I also picked up Being Digital, after seeing it mentioned in passing. In 1995, when Nicholas Negroponte wrote this book, I was a high school student who accessed the internet through a dial-up connection to the library gopher system, using a Macintosh Classic. 2400 baud. Text-only too (I wouldn’t have regular access to internet with pictures or graphical browsing for another two years). So it’s interesting to see how many of his comments are still relevant, given that the technology has advanced, but the issues around people using the internet to shlep bits remain completely familiar.
I suspect work work work is the background to think think think. Filling my conscious thoughts with a set of activities while ideas churn underneath.

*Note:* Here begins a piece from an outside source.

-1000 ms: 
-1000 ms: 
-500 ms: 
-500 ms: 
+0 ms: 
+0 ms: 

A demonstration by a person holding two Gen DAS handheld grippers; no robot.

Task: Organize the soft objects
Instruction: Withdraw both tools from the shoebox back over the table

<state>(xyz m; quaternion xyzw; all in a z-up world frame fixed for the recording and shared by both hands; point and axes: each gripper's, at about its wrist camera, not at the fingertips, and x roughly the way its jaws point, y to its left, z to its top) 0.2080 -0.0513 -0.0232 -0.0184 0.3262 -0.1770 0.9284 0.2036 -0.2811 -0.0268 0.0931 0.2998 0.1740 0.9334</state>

Reading and watching things to load more ideas into the crush. When the weather cools, I hope it will explode into a cascade of insights, project pieces, the shape of what I’m doing next.
I forgot to post yesterday because I was mostly offline, part of a lovely 4-day birthday weekend. Also, we were busy assembling a new couch.
Things this week:
The PDC’s second survey is online for you to take. This one includes questions about the specific kinds of resources tech community groups, events, side projects and startups need. If you participate in anything of the sort, please take a few minutes to fill it out.
Tonight is the first ever CivicApps Awards night. I think there’s still time to RSVP if you’d like to attend.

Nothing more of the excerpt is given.